PROMPT | Retype the material that follows exactly, limited to the lines from the one with "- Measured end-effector" through the one with "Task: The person", and keep out all pictures.

SUPPLIED DATA section start

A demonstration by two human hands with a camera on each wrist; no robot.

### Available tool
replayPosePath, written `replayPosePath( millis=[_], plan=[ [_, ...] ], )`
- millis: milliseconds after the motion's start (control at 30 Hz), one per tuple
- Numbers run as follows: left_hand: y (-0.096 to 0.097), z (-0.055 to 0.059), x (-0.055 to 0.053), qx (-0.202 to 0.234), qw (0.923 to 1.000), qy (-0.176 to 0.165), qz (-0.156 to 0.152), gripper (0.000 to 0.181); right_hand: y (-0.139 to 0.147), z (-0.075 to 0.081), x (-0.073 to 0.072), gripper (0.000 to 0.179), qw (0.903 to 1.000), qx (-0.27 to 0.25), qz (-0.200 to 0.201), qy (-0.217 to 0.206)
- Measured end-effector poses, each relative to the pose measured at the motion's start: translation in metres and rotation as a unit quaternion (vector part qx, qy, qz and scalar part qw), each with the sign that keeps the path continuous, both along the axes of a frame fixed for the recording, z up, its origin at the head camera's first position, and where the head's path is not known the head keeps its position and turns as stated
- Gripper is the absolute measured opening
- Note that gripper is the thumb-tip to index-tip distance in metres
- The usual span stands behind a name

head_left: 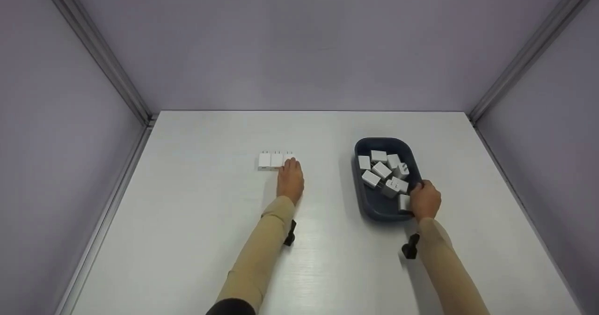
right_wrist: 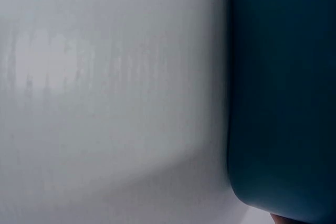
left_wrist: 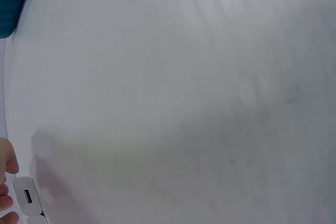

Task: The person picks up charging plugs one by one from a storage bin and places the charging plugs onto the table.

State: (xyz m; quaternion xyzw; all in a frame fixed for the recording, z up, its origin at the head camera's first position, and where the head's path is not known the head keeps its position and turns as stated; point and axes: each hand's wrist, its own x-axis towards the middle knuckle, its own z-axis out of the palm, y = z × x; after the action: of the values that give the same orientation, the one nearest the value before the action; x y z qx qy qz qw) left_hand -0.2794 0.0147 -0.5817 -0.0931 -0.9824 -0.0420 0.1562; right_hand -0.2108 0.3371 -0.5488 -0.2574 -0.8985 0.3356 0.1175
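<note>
A row of white charger plugs [head_left: 264,160] stands on the white table, their prongs pointing to the far side. At the row's right end my left hand [head_left: 290,179] holds the last charger plug [left_wrist: 24,196] with thumb and fingers. Its USB port faces the left wrist camera; the fingers partly cover it in the head view. My right hand [head_left: 425,200] grips the near right rim of a dark blue tray [head_left: 381,216], beside one plug [head_left: 404,203] that it partly hides. Several more white charger plugs [head_left: 382,170] lie loosely in the tray. The right wrist view shows mostly the tray's outer wall [right_wrist: 283,98].
Pale panels rise behind the table [head_left: 187,240] and on both sides, joined by grey metal posts [head_left: 100,50]. White tabletop lies between the row and the tray. Black wrist straps with camera mounts [head_left: 410,247] sit on both sleeves.
</note>
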Motion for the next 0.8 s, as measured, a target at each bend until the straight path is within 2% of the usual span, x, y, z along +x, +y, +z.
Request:
replayPosePath(
  millis=[167, 333, 533, 667, 800],
  plan=[
    [0.008, 0.001, 0.003, 0.006, 0.9993, 0.020, -0.031, 0.032, 0.000, -0.001, -0.001, 0.037, 0.9998, 0.013, -0.002, 0.011],
    [0.015, 0.003, 0.005, 0.022, 0.9975, 0.021, -0.064, 0.028, 0.001, -0.002, -0.001, 0.037, 0.9998, 0.014, -0.007, 0.016],
    [0.023, 0.004, 0.008, 0.054, 0.9940, 0.029, -0.090, 0.025, 0.001, -0.002, 0.000, 0.037, 0.9998, 0.009, -0.008, 0.017],
    [0.030, 0.005, 0.009, 0.083, 0.9907, 0.019, -0.106, 0.026, 0.001, -0.002, 0.000, 0.037, 0.9998, 0.009, -0.006, 0.019],
    [0.037, 0.007, 0.010, 0.103, 0.9869, 0.029, -0.121, 0.025, 0.001, -0.002, 0.000, 0.037, 0.9998, 0.008, -0.005, 0.019]
  ],
)
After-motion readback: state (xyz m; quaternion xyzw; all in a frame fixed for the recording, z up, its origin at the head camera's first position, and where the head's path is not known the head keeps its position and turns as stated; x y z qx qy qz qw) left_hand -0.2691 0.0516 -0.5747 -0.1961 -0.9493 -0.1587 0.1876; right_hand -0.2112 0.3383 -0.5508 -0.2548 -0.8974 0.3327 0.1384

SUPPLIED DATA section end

ANSWER FOR THIS EXERCISE |
- Measured end-effector poses, each relative to the pose measured at the motion's start: translation in metres and rotation as a unit quaternion (vector part qx, qy, qz and scalar part qw), each with the sign that keeps the path continuous, both along the axes of a frame fixed for the recording, z up, its origin at the head camera's first position, and where the head's path is not known the head keeps its position and turns as stated
- Gripper is the absolute measured opening
- Note that gripper is the thumb-tip to index-tip distance in metres
- The usual span stands behind a name

head_left: 
right_wrist: 
left_wrist: 

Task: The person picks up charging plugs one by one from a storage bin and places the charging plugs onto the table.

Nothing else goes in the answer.